* **What is expected**:
How many lines of the data contain the word "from"? Give only that number.

[Items listed in a dataset]

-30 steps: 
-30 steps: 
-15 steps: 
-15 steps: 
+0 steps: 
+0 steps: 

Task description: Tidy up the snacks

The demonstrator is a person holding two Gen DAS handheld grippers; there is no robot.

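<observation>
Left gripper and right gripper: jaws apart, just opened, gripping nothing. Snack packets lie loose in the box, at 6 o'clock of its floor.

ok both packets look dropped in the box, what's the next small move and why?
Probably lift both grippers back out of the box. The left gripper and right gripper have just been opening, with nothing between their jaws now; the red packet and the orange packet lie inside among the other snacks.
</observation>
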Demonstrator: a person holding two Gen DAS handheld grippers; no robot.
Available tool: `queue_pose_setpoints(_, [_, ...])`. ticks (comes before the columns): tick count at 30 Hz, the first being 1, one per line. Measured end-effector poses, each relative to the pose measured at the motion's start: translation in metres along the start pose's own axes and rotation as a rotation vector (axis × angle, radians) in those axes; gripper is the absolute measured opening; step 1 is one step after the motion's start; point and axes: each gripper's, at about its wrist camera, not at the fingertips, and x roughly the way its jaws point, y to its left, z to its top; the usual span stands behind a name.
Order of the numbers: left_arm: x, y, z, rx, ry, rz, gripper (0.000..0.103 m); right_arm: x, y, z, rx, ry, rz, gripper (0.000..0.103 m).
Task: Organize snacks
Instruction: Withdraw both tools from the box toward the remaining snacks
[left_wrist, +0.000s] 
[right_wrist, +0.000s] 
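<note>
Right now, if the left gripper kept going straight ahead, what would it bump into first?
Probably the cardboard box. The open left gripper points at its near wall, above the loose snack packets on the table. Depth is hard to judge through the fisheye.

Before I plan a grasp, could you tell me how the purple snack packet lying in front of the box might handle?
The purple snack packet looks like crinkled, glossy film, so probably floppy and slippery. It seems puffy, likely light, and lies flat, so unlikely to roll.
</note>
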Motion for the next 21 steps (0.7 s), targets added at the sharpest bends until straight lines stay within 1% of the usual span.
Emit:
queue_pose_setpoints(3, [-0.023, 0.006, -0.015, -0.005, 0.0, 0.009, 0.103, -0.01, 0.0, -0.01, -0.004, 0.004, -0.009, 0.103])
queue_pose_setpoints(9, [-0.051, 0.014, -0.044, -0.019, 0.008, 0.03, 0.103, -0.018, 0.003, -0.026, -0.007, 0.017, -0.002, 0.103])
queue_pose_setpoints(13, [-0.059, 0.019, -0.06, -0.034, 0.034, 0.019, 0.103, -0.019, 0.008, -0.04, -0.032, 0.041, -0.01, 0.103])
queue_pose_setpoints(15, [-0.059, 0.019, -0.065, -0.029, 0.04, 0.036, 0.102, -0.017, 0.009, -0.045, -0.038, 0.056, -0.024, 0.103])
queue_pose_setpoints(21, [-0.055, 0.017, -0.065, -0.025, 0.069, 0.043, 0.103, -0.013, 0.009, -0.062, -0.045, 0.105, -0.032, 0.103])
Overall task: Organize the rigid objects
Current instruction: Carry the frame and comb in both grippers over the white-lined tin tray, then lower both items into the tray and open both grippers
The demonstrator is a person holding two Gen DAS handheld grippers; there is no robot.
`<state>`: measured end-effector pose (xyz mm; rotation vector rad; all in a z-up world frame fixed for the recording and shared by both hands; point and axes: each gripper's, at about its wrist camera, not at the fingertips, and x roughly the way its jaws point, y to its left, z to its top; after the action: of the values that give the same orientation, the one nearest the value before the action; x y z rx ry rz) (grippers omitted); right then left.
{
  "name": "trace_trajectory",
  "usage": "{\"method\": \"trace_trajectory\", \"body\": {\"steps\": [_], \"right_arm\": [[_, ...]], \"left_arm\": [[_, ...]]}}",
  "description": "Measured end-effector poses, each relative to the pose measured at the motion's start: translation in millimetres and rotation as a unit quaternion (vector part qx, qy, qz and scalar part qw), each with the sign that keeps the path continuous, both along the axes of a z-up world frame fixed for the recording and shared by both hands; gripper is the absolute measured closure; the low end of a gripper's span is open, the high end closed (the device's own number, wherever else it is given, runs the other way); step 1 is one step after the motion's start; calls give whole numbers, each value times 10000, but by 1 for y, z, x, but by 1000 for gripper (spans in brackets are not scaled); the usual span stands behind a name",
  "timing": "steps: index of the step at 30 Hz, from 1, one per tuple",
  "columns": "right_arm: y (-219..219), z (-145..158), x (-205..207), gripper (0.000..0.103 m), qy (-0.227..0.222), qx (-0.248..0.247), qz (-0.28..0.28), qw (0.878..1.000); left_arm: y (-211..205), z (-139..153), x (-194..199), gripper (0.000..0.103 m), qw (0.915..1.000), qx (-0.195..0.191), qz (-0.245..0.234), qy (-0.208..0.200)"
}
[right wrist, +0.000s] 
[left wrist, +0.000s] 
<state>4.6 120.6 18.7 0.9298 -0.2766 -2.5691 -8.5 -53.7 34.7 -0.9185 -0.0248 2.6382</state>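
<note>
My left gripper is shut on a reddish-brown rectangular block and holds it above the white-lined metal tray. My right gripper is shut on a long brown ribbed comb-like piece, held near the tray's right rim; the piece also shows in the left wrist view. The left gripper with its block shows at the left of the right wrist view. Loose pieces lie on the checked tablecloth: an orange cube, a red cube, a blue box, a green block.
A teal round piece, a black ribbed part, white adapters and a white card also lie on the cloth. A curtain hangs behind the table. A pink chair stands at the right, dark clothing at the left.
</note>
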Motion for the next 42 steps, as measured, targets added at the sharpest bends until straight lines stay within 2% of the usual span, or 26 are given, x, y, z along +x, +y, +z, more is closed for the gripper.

* **Solution**:
2